## What is being asked
Leaving out the images, please reproduce each line below exactly.
[Dataset section — start]
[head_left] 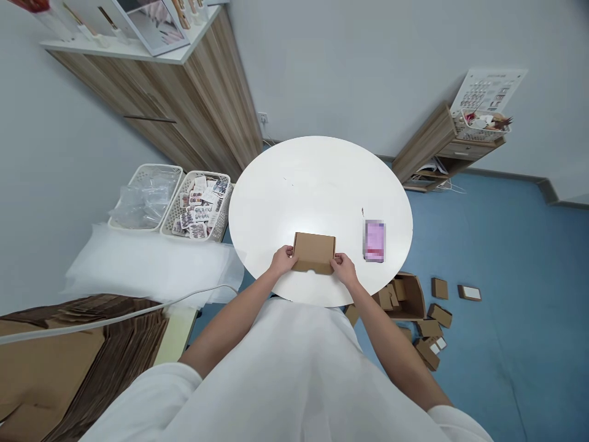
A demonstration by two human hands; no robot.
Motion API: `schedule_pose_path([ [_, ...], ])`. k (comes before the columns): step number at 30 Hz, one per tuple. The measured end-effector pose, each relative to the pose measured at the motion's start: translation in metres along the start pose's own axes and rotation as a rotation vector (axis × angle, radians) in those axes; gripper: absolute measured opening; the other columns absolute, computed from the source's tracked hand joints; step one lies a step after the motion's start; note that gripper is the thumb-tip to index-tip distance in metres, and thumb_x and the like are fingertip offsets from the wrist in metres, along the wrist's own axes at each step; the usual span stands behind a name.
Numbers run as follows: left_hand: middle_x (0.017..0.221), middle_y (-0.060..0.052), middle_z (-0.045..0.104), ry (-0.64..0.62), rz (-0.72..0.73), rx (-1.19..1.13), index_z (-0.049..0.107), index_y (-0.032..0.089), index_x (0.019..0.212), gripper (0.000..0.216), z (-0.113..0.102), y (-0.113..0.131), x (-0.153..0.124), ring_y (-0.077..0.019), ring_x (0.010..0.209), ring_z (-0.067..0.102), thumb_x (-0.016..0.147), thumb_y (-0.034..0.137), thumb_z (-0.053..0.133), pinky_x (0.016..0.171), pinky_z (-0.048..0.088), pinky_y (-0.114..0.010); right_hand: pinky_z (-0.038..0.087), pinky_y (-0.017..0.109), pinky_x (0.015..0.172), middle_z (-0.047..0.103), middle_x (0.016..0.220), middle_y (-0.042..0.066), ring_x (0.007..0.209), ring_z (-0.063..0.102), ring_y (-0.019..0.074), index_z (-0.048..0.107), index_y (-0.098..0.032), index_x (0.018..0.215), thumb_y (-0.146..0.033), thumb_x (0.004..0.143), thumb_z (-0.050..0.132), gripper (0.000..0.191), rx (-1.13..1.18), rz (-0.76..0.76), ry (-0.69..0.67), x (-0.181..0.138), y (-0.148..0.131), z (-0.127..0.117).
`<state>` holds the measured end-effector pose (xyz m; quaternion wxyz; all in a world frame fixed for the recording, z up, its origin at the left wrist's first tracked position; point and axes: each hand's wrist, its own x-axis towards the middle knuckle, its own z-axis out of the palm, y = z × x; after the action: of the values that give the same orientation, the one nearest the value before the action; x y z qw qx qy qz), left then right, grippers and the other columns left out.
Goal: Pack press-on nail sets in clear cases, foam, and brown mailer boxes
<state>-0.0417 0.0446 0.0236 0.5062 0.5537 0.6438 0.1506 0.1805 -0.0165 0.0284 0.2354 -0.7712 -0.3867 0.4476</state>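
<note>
A small brown cardboard box [315, 252] lies closed at the near side of the round white table [317, 178]. My left hand [283, 260] grips its left end, fingers curled at the side. At the opposite end, my right hand [343, 268] holds the right edge near the front corner. A half-round notch shows in the box's near edge. The undersides of my fingers are partly hidden. To the right on the tabletop lies a pink-purple, blurred rectangular item [374, 241], apart from both hands.
White baskets hold clear plastic bags [150, 193] and printed cards [202, 209] at left, beside white wrapping sheets [151, 261]. Flattened cardboard [133, 337] is stacked below them. A large open carton [416, 298] and several small boxes [440, 314] lie on the floor at right.
</note>
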Motion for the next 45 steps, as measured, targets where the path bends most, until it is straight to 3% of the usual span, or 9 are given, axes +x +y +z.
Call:
schedule_pose_path([
  [4,0.103,-0.009,0.060,0.053,0.049,0.092,0.053,0.019,0.103,0.035,0.000,0.000,-0.003,-0.0227,0.096,0.056,0.069,0.029,0.057,0.081,0.043,-0.034,0.041,0.033,0.080,0.064,0.093,0.004,0.089,0.058,0.0189,0.049,-0.022,0.106,-0.037,0.075,0.048,0.035,-0.105,-0.060,0.053,-0.006,-0.001,0.002],
  [8,0.113,-0.010,0.052,0.202,0.198,0.240,0.053,0.019,0.108,0.038,-0.003,-0.001,-0.015,-0.0251,0.109,0.046,0.073,0.035,0.052,0.092,0.036,-0.037,0.034,0.038,0.092,0.058,0.111,0.008,0.105,0.050,0.0220,0.048,-0.021,0.110,-0.040,0.076,0.047,0.039,-0.225,-0.215,0.131,-0.019,0.004,0.002],
  [10,0.114,-0.009,0.050,0.215,0.257,0.300,0.055,0.021,0.108,0.036,-0.004,-0.002,-0.022,-0.0260,0.111,0.044,0.075,0.034,0.051,0.093,0.035,-0.038,0.029,0.041,0.096,0.055,0.115,0.008,0.109,0.046,0.0237,0.049,-0.020,0.112,-0.038,0.076,0.049,0.040,-0.292,-0.275,0.148,-0.026,0.008,0.002],
  [15,0.110,-0.008,0.050,0.156,0.311,0.356,0.052,0.023,0.114,0.039,-0.004,-0.004,-0.029,-0.0264,0.106,0.044,0.076,0.028,0.049,0.089,0.037,-0.042,0.036,0.041,0.089,0.054,0.112,0.009,0.102,0.048,0.0240,0.044,-0.019,0.121,-0.027,0.074,0.050,0.048,-0.340,-0.323,0.105,-0.036,0.016,0.007],
  [19,0.101,-0.007,0.051,0.058,0.358,0.230,0.046,0.021,0.120,0.044,-0.004,-0.004,-0.028,-0.0199,0.096,0.051,0.076,0.020,0.046,0.086,0.041,-0.035,0.043,0.035,0.081,0.053,0.111,0.009,0.090,0.053,0.0194,0.038,-0.018,0.126,-0.022,0.073,0.048,0.053,-0.238,-0.305,0.069,-0.038,0.015,0.011],
  [25,0.097,-0.005,0.051,-0.022,0.343,0.146,0.047,0.024,0.120,0.049,-0.011,0.003,-0.030,-0.0173,0.088,0.054,0.072,0.016,0.048,0.081,0.043,-0.030,0.042,0.035,0.086,0.054,0.112,0.007,0.096,0.053,0.0198,0.038,-0.020,0.126,-0.022,0.070,0.052,0.058,-0.181,-0.281,0.011,-0.041,0.008,0.008],
  [33,0.087,-0.001,0.059,-0.133,0.207,0.168,0.061,0.025,0.103,0.037,-0.032,0.035,-0.023,-0.0133,0.066,0.053,0.068,0.025,0.051,0.064,0.042,-0.025,0.044,0.028,0.072,0.061,0.100,0.003,0.080,0.058,0.0160,0.056,-0.025,0.113,-0.028,0.071,0.051,0.042,-0.051,-0.197,-0.129,-0.035,-0.038,-0.030],
  [39,0.071,-0.001,0.062,-0.278,0.102,0.014,0.068,0.019,0.088,0.029,-0.052,0.054,-0.012,-0.0159,0.070,0.054,0.062,0.022,0.055,0.061,0.040,-0.025,0.044,0.027,0.076,0.066,0.089,0.003,0.084,0.058,0.0161,0.065,-0.019,0.098,-0.026,0.070,0.050,0.032,0.069,-0.060,-0.306,-0.018,-0.063,-0.057],
  [45,0.071,-0.001,0.062,-0.382,0.074,-0.081,0.068,0.018,0.078,0.026,-0.062,0.068,-0.003,-0.0165,0.072,0.054,0.053,0.015,0.061,0.063,0.041,-0.026,0.047,0.026,0.074,0.068,0.082,0.007,0.081,0.060,0.0167,0.066,-0.014,0.091,-0.014,0.062,0.059,0.029,0.226,0.096,-0.417,0.002,-0.076,-0.073],
])
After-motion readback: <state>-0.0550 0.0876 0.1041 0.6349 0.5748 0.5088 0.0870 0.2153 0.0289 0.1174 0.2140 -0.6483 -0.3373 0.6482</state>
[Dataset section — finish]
## Written answer
[head_left] 
A demonstration by two human hands; no robot.
Motion API: `schedule_pose_path([ [_, ...], ])`. k (comes before the columns): step number at 30 Hz, one per tuple. The measured end-effector pose, each relative to the pose measured at the motion's start: translation in metres along the start pose's own axes and rotation as a rotation vector (axis × angle, radians) in those axes; gripper: absolute measured opening; the other columns absolute, computed from the source's tracked hand joints; step one lies a step after the motion's start; note that gripper is the thumb-tip to index-tip distance in metres, and thumb_x and the like are fingertip offsets from the wrist in metres, along the wrist's own axes at each step; the usual span stands behind a name.
Numbers run as follows: left_hand: middle_x (0.017..0.221), middle_y (-0.060..0.052), middle_z (-0.045..0.104), ry (-0.64..0.62), rz (-0.72..0.73), rx (-1.19..1.13), index_z (-0.049..0.107), index_y (-0.032..0.089), index_x (0.019..0.212), gripper (0.000..0.216), z (-0.113..0.102), y (-0.113..0.131), x (-0.153..0.124), ring_y (-0.077..0.019), ring_x (0.010..0.209), ring_z (-0.067..0.102), thumb_x (-0.016..0.147), thumb_y (-0.034..0.137), thumb_z (-0.053..0.133), pinky_x (0.016..0.171), pinky_z (-0.048..0.088), pinky_y (-0.114..0.010); right_hand: pinky_z (-0.038..0.087), pinky_y (-0.017..0.109), pinky_x (0.015..0.172), middle_z (-0.047..0.103), middle_x (0.016..0.220), middle_y (-0.042..0.066), ring_x (0.007..0.209), ring_z (-0.063..0.102), ring_y (-0.019..0.074), index_z (-0.048..0.107), index_y (-0.098..0.032), index_x (0.018..0.215), thumb_y (-0.146..0.033), thumb_x (0.004..0.143), thumb_z (-0.050..0.132), gripper (0.000..0.191), rx (-1.13..1.18), rz (-0.76..0.76), ry (-0.69..0.67), x (-0.181..0.138), y (-0.148..0.131), z (-0.127..0.117).
`<state>` holds the measured end-effector pose (xyz m; quaternion wxyz; all in a world frame fixed for the recording, z up, its origin at the left wrist's first tracked position; point and axes: each hand's wrist, its own x-axis towards the middle knuckle, its own z-axis out of the palm, y = z × x; after the action: of the values that give the same orientation, the one nearest the value before the action; x y z qw qx qy qz), left then right, grippers and the other columns left out.
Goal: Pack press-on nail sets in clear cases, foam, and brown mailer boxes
<state>-0.0417 0.0446 0.0236 0.5062 0.5537 0.6438 0.1506 0.1805 -0.0165 0.0284 0.2354 -0.7712 -0.3867 0.4476</state>
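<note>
A small brown cardboard box [315, 252] lies closed at the near side of the round white table [317, 178]. My left hand [283, 260] grips its left end, fingers curled at the side. At the opposite end, my right hand [343, 268] holds the right edge near the front corner. A half-round notch shows in the box's near edge. The undersides of my fingers are partly hidden. To the right on the tabletop lies a pink-purple, blurred rectangular item [374, 241], apart from both hands.
White baskets hold clear plastic bags [150, 193] and printed cards [202, 209] at left, beside white wrapping sheets [151, 261]. Flattened cardboard [133, 337] is stacked below them. A large open carton [416, 298] and several small boxes [440, 314] lie on the floor at right.
</note>
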Motion for the next 45 steps, as measured, targets where the path bends most, until it is straight to 3% of the usual span, or 9 are given, axes +x +y +z.
Call:
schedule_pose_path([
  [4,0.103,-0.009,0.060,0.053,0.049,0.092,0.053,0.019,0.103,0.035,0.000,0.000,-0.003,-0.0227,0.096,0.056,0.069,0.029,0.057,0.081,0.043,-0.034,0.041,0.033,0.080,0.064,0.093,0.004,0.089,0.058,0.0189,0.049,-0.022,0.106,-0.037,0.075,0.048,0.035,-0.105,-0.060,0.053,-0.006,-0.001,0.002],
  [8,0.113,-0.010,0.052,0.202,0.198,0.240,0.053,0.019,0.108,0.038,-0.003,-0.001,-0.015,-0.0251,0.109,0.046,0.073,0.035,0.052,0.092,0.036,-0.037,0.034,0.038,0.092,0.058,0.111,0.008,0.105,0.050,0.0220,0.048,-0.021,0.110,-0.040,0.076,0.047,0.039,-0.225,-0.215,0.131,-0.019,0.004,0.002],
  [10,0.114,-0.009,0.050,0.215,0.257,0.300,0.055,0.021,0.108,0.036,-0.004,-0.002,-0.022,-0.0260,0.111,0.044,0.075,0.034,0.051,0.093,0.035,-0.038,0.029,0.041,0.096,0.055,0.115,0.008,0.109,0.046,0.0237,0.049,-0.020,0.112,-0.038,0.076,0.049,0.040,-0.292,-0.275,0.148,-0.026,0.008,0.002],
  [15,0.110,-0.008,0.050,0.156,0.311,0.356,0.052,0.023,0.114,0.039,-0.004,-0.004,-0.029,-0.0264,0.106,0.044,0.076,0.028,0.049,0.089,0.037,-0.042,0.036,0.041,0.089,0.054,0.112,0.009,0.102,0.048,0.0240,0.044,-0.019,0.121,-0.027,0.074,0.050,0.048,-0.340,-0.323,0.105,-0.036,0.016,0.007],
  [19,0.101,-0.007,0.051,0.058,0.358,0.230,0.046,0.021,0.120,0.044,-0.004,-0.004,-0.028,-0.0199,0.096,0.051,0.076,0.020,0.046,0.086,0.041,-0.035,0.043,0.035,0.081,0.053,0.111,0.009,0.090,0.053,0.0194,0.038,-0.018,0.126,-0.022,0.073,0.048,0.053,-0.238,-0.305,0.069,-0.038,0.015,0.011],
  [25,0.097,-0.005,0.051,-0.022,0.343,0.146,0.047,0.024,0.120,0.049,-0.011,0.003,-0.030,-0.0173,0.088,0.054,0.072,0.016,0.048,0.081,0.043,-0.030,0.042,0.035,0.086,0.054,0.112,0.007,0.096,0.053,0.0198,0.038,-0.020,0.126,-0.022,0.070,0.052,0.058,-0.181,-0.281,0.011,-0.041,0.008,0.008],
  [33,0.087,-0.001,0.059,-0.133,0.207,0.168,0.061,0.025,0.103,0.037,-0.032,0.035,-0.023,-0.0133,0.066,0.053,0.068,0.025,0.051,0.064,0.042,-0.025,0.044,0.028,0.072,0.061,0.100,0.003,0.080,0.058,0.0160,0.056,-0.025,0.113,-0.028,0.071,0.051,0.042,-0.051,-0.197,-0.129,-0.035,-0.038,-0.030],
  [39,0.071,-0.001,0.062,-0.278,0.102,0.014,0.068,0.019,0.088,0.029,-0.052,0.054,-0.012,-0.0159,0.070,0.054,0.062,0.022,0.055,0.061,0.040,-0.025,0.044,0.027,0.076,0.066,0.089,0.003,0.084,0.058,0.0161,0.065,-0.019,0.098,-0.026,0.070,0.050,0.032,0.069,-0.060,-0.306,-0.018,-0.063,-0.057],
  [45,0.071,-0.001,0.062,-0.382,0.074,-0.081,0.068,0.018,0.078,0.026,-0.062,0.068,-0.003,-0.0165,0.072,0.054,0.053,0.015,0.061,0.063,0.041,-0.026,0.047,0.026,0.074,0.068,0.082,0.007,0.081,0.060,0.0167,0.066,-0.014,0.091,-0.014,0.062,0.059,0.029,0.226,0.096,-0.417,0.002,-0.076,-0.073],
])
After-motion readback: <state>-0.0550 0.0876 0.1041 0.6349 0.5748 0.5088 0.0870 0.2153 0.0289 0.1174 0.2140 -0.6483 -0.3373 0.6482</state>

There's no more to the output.